What lines in the records below mention "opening"? List them all.

Information: Begin

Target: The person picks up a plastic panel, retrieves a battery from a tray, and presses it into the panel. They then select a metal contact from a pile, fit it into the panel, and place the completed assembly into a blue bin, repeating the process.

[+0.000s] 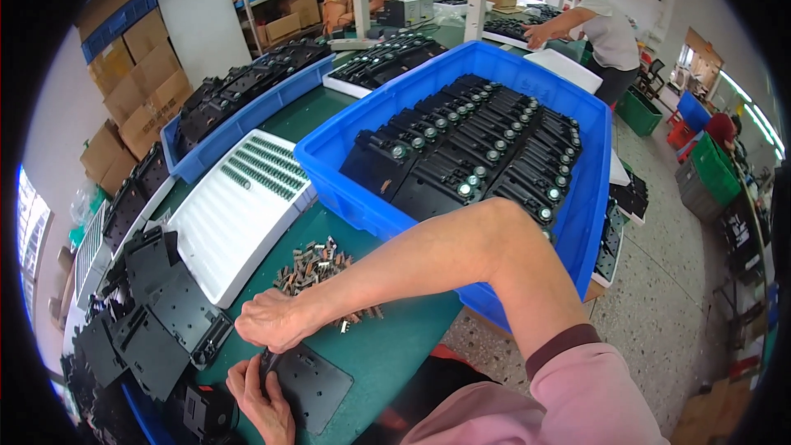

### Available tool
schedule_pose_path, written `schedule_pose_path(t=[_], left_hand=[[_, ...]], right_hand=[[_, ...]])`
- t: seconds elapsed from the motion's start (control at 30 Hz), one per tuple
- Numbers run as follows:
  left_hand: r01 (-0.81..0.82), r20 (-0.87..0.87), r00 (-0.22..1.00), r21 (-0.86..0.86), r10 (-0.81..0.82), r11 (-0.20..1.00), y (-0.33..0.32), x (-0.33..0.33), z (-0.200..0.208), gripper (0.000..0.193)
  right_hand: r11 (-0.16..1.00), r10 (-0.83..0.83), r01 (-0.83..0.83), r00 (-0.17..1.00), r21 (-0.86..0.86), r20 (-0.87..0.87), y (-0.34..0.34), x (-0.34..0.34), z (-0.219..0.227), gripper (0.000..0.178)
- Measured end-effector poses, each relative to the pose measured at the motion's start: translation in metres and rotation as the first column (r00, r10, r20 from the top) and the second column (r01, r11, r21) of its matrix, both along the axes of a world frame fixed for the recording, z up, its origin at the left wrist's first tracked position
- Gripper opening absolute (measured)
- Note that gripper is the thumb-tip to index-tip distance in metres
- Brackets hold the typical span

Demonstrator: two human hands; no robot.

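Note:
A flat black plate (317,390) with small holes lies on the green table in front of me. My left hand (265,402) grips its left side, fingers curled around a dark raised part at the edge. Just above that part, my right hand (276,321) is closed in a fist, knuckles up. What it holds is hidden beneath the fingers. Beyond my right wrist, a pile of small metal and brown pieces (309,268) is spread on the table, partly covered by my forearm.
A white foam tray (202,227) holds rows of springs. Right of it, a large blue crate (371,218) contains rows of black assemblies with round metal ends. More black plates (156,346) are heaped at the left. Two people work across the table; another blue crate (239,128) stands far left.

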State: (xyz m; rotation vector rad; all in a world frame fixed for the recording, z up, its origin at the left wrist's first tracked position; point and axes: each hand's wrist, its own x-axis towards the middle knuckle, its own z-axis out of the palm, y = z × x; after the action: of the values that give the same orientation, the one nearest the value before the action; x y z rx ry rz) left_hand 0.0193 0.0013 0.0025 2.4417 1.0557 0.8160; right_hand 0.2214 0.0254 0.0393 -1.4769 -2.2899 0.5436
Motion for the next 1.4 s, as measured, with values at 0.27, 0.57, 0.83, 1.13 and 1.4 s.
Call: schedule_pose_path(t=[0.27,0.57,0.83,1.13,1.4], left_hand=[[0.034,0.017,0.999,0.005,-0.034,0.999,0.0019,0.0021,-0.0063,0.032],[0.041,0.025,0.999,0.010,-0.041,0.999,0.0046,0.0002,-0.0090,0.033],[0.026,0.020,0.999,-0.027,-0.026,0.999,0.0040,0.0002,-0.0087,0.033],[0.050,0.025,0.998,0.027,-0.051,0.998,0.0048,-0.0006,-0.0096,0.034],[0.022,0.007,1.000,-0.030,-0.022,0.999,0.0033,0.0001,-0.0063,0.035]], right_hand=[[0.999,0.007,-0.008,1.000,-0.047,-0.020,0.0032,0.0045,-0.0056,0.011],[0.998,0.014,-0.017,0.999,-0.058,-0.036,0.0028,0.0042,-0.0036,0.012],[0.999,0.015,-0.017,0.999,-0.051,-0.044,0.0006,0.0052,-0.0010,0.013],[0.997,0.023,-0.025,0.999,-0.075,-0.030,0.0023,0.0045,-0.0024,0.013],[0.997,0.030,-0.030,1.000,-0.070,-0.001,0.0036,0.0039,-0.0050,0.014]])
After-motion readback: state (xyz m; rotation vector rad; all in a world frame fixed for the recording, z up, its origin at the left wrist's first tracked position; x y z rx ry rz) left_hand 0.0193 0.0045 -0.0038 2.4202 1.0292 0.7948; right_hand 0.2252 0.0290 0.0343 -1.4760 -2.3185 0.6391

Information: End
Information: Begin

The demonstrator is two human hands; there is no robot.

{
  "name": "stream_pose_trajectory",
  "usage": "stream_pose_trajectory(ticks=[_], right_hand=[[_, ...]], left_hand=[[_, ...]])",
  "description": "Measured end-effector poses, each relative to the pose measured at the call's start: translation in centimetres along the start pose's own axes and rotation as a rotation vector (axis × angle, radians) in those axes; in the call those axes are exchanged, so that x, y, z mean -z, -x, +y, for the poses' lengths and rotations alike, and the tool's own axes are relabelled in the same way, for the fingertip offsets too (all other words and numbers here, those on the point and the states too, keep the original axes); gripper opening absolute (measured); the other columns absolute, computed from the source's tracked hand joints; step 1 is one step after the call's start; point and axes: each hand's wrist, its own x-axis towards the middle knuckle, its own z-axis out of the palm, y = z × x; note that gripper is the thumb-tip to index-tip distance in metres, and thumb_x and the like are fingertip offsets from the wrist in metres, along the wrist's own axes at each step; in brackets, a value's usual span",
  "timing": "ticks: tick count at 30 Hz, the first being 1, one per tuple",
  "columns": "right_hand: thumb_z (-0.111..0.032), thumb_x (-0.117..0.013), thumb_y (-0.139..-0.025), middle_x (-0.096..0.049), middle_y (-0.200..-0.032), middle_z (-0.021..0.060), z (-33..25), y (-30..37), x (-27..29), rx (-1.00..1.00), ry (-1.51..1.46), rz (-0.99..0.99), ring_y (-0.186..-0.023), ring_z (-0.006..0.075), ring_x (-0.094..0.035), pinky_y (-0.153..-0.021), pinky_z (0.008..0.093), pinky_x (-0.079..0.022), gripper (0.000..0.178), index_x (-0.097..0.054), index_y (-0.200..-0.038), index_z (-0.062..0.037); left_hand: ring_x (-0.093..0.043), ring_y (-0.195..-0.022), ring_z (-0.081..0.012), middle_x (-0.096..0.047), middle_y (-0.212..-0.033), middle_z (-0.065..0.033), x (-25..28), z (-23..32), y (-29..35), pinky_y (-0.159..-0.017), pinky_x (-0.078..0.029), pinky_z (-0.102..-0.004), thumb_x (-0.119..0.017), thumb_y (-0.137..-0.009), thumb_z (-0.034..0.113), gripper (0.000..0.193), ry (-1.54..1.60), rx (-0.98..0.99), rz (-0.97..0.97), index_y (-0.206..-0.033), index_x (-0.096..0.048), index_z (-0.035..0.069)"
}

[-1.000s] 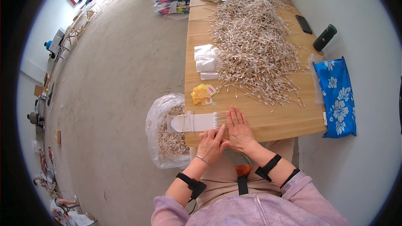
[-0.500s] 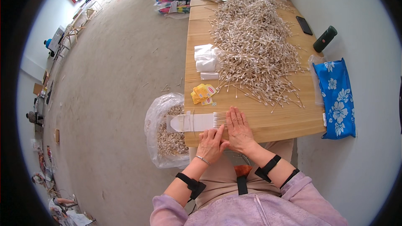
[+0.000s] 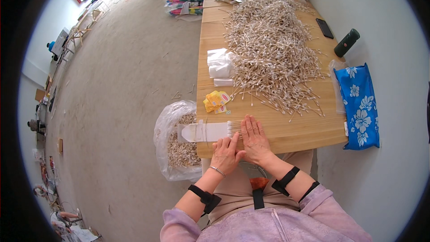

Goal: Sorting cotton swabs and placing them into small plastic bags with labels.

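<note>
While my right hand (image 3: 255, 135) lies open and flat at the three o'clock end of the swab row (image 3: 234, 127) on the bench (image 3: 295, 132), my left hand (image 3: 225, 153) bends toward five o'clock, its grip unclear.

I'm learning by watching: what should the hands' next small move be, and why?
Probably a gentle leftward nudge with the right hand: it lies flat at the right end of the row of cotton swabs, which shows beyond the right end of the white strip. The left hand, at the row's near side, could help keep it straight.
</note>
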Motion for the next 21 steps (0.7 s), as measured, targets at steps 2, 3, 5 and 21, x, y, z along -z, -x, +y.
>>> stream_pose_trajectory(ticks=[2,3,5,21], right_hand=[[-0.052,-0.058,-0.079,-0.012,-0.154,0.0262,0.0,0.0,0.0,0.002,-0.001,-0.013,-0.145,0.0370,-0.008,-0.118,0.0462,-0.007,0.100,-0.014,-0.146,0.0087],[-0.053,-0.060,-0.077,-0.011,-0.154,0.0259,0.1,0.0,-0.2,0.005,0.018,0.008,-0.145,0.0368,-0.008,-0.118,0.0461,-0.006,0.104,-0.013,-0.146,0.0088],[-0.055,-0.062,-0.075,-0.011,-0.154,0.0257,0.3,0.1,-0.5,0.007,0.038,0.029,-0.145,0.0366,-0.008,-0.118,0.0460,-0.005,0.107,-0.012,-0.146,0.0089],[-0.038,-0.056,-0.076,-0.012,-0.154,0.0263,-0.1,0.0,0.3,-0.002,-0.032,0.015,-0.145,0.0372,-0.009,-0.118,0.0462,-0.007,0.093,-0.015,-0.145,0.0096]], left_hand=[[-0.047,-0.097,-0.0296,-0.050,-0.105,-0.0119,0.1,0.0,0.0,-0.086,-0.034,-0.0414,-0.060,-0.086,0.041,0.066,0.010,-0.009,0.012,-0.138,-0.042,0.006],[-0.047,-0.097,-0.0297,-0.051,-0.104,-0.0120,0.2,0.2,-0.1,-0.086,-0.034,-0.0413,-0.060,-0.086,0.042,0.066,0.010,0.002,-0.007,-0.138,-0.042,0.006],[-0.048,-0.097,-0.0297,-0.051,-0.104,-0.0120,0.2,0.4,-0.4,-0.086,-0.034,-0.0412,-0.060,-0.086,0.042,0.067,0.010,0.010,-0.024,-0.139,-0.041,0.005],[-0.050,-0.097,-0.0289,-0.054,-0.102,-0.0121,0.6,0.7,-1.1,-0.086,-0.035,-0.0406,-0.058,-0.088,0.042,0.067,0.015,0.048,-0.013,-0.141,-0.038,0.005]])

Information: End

▸ **Exercise response**:
- Gripper opening absolute (measured)
  "description": "Measured end-effector poses, each relative to the pose measured at the call's start: translation in centimetres along the start pose's own axes and rotation as a rotation vector (axis × angle, radians) in those axes; in the call those axes are exchanged, so that x, y, z mean -z, -x, +y, for the poses' lengths and rotations alike, and the tool's own axes are relabelled in the same way, for the fingertip offsets too (all other words and numbers here, those on the point and the states too, keep the original axes); gripper opening absolute (measured); the other columns absolute, computed from the source's tracked hand joints; step 1 is one step after the call's start; point and axes: each hand's wrist, its own x-axis towards the middle knuckle, its own z-axis out of the palm, y = z × x; note that gripper is the thumb-tip to index-tip distance in metres, and thumb_x and the like are fingertip offsets from the wrist in metres, along the wrist's own axes at each step; in brackets, a value's usual span",

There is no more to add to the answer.